- Task details -
Return the data exactly, with all pictures removed.

- Data provided -
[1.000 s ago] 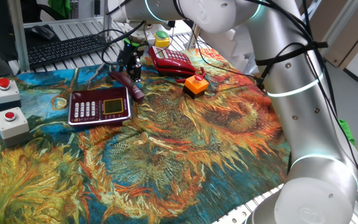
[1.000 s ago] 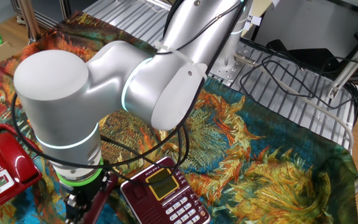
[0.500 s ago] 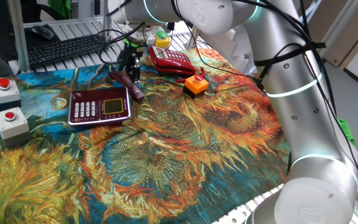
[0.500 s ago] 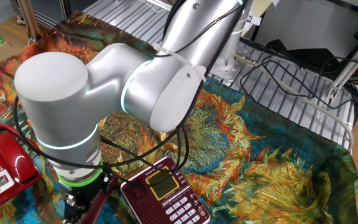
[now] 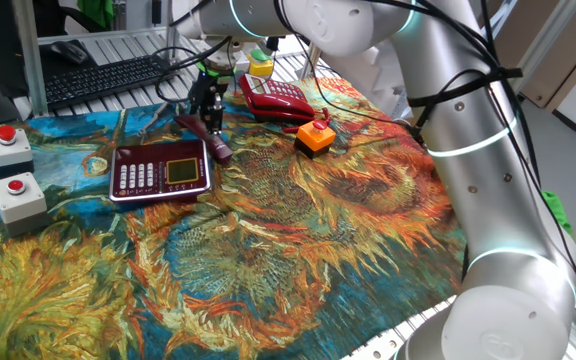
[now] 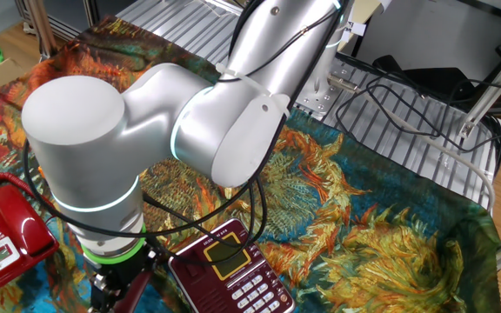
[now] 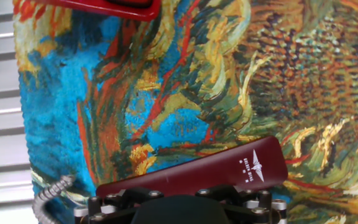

- Reply to the task -
[1.000 s ago] 
[1.000 s ago] 
[0.500 s ago] 
[0.500 s ago] 
[now] 
[now] 
[now] 

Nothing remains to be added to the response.